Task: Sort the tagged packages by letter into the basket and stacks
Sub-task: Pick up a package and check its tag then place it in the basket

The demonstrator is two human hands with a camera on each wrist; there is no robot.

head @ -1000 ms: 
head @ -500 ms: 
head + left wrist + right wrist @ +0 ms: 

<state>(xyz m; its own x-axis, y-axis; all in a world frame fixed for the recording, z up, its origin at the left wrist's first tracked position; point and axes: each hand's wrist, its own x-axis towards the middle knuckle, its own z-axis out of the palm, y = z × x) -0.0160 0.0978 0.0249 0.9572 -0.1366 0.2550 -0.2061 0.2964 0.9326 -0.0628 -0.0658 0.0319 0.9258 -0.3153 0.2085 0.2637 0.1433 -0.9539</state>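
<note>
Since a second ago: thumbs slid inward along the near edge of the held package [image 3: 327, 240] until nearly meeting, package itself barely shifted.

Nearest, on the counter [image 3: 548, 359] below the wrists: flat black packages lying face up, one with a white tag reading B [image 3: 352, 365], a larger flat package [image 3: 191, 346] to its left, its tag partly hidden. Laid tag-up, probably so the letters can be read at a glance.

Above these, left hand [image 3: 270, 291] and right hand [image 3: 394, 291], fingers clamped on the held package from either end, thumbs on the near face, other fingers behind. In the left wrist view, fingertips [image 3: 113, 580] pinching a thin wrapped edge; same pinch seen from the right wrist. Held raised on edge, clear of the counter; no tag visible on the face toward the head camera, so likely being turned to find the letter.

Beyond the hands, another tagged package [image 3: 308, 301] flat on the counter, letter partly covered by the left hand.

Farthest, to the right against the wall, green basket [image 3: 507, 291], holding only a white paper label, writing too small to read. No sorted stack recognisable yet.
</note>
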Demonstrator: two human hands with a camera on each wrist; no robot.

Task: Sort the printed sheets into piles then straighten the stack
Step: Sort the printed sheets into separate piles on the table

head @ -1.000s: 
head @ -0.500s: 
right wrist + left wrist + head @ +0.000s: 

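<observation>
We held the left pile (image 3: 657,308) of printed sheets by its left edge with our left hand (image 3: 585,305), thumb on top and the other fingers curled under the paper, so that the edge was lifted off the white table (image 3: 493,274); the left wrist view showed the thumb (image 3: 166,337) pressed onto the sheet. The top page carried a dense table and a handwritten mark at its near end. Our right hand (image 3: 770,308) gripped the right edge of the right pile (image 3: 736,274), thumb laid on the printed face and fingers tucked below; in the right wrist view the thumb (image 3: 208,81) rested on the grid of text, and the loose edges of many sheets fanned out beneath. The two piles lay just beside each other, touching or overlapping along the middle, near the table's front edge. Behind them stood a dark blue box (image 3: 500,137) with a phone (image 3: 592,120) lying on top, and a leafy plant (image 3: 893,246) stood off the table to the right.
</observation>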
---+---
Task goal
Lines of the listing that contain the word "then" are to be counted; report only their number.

Response
2